# WHAT IS EXPECTED
Whenever a line in the listing below holds the string "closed", include it in the count. Say how many such lines there are and nothing more.

◇ ◇ ◇

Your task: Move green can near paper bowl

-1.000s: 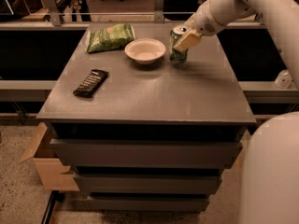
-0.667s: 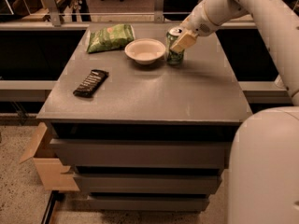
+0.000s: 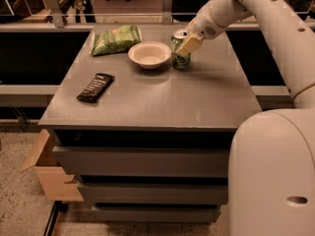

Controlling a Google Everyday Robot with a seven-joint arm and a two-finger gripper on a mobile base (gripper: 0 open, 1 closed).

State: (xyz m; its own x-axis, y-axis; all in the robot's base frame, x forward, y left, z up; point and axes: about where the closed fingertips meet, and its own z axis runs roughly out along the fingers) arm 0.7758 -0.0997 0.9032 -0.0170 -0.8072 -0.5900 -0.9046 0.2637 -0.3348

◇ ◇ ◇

# OUTPUT OF THE EXERCISE
2